If the upload is successful, and if conditional PUT operations are supported, sqlite3_bcv_job_etag() should be used to provide the identifier of the version uploaded to CBS.

void (*xList)(sqlite3_bcv_container*, sqlite3_bcv_job*)

This method should retrieve a list of all files within the cloud storage container. API function sqlite3_bcv_job_result() should be invoked once for each such file with the name of the file passed as the "result" data.

void (*xDelete)(sqlite3_bcv_container*, sqlite3_bcv_job*, const char *zFile)

This method should delete file zFile from the cloud storage container. This method does not need to invoke sqlite3_bcv_job_result() or sqlite3_bcv_job_etag() to return a result to CBS. The job is considered successful provided that sqlite3_bcv_job_error() is not invoked.

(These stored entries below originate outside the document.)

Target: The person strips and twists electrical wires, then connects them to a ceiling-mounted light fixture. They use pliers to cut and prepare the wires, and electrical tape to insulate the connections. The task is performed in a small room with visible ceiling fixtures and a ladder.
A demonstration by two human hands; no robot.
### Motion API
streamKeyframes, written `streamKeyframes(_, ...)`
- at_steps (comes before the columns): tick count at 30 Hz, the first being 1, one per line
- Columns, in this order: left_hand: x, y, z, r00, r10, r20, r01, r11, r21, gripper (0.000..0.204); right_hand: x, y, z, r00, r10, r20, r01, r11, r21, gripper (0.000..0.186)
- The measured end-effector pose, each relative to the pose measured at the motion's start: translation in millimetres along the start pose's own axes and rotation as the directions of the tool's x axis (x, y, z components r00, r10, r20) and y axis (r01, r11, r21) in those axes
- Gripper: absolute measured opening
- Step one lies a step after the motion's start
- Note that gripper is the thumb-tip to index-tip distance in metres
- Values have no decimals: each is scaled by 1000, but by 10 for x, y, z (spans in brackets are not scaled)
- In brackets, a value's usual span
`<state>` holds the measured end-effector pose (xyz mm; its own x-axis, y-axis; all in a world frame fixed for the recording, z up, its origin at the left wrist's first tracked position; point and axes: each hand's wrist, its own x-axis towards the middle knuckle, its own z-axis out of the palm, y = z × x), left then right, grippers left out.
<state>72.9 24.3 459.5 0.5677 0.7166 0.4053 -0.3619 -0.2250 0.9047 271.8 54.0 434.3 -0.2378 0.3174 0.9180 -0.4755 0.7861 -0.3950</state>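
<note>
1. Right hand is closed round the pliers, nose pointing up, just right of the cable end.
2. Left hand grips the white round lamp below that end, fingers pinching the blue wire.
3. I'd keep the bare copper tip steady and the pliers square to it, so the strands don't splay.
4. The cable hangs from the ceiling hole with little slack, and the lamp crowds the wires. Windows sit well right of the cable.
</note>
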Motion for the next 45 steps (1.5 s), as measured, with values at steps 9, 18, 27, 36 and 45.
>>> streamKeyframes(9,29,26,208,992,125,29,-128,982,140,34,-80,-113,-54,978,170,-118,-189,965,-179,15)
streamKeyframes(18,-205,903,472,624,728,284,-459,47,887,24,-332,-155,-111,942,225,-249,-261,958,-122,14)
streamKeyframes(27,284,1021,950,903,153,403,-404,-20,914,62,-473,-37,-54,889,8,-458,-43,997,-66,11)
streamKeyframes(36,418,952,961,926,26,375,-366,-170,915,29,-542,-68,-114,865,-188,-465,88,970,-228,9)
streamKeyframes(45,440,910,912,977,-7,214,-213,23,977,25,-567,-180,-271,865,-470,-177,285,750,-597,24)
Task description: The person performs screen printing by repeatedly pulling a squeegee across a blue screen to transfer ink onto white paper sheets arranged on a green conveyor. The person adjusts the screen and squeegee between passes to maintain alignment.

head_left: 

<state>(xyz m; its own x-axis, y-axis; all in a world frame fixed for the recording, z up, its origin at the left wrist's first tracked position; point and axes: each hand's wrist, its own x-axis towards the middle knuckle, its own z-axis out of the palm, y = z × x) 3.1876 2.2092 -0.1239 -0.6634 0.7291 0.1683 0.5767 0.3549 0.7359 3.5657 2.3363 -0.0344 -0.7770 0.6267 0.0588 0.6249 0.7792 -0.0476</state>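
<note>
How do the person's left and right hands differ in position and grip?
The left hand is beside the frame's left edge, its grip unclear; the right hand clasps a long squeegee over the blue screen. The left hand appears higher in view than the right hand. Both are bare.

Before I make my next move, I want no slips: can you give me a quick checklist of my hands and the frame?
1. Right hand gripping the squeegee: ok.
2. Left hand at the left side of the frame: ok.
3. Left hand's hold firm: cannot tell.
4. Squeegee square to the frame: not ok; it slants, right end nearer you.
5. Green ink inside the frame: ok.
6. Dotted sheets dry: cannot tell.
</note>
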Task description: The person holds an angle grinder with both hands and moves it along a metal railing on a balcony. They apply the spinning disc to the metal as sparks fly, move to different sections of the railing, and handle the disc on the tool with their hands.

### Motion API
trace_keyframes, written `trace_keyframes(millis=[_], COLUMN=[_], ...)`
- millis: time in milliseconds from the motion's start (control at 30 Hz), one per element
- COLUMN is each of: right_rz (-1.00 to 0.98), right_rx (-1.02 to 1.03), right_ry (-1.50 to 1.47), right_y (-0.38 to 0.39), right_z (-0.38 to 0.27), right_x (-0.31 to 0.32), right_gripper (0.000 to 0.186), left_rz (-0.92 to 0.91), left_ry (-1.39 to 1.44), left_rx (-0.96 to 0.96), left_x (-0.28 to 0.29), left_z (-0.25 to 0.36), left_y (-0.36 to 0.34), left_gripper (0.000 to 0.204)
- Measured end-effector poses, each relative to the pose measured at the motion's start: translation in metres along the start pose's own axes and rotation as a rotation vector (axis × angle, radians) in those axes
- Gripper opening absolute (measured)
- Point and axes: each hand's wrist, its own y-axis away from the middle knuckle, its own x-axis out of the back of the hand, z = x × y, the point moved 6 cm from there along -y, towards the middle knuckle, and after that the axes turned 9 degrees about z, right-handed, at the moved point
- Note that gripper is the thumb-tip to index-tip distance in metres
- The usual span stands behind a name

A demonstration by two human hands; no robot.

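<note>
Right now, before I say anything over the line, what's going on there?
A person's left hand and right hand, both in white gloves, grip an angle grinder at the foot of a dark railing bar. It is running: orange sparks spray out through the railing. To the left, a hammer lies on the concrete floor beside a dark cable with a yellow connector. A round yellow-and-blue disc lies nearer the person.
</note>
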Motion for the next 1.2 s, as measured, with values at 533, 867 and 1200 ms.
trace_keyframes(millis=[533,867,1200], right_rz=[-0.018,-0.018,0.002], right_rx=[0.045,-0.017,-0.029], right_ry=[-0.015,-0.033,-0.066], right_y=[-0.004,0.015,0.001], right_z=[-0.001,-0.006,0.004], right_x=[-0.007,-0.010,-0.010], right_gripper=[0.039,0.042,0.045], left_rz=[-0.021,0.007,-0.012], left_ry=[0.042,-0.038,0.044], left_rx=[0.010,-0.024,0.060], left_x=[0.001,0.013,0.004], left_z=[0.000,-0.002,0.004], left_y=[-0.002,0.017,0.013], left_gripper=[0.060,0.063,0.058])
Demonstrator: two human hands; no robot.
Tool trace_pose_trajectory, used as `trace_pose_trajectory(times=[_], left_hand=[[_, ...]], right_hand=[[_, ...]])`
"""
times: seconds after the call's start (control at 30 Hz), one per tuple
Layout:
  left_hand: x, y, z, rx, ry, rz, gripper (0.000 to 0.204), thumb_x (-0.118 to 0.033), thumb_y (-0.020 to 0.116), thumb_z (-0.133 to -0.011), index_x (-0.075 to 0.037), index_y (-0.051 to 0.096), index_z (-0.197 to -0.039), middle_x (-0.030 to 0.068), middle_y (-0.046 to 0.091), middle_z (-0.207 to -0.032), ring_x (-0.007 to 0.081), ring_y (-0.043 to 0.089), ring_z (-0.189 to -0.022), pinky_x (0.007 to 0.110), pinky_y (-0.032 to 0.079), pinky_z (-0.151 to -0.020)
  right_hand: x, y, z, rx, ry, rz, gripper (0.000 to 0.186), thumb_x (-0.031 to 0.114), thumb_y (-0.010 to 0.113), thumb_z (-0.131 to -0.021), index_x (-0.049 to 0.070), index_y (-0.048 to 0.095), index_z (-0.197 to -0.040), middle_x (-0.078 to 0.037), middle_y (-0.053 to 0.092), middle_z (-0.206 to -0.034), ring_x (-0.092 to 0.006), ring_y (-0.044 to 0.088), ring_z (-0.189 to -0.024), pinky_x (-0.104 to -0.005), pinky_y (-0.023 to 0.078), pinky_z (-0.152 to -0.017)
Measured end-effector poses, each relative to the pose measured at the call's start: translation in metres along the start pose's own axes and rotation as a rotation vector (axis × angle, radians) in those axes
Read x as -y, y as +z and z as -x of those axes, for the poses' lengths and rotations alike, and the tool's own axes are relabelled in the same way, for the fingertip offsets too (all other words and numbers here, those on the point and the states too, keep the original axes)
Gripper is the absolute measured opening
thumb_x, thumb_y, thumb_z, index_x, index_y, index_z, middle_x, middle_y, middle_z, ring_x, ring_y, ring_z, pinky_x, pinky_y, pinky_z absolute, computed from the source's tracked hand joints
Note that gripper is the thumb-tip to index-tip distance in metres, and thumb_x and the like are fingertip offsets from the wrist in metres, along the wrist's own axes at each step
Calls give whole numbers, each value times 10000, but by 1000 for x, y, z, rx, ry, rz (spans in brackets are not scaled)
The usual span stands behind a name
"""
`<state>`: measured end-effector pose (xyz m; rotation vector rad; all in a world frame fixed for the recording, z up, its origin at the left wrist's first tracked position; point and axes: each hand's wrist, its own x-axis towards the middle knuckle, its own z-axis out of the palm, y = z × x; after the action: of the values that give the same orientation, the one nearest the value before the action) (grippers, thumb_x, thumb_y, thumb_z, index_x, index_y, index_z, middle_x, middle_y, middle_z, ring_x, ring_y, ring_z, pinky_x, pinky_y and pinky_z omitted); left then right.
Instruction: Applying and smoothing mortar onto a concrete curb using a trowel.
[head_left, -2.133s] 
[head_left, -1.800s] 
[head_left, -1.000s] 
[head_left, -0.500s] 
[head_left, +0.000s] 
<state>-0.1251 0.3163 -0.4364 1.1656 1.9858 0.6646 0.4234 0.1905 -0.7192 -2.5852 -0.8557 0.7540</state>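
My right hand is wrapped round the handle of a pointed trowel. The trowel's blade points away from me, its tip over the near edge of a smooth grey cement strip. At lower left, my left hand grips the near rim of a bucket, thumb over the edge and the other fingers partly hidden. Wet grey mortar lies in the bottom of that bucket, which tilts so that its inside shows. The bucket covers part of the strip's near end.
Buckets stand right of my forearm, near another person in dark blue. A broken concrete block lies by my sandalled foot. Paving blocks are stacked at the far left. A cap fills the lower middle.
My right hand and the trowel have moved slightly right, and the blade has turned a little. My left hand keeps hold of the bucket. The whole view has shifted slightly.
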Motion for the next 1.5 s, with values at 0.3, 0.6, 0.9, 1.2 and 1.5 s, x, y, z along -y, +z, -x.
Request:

void (*xCreate)(sqlite3_bcv_container*, sqlite3_bcv_job*)

This method should create the container named as part of the xOpen() invocation. This method does not need to invoke sqlite3_bcv_job_result() or sqlite3_bcv_job_etag() to return a result to CBS. The job is considered successful provided that sqlite3_bcv_job_error() is not invoked.

void (*xDestroy)(sqlite3_bcv_container*, sqlite3_bcv_job*)

This method should delete the container named as part of the xOpen() invocation. This method does not need to invoke sqlite3_bcv_job_result() or sqlite3_bcv_job_etag() to return a result to CBS. The job is considered successful provided that sqlite3_bcv_job_error() is not invoked.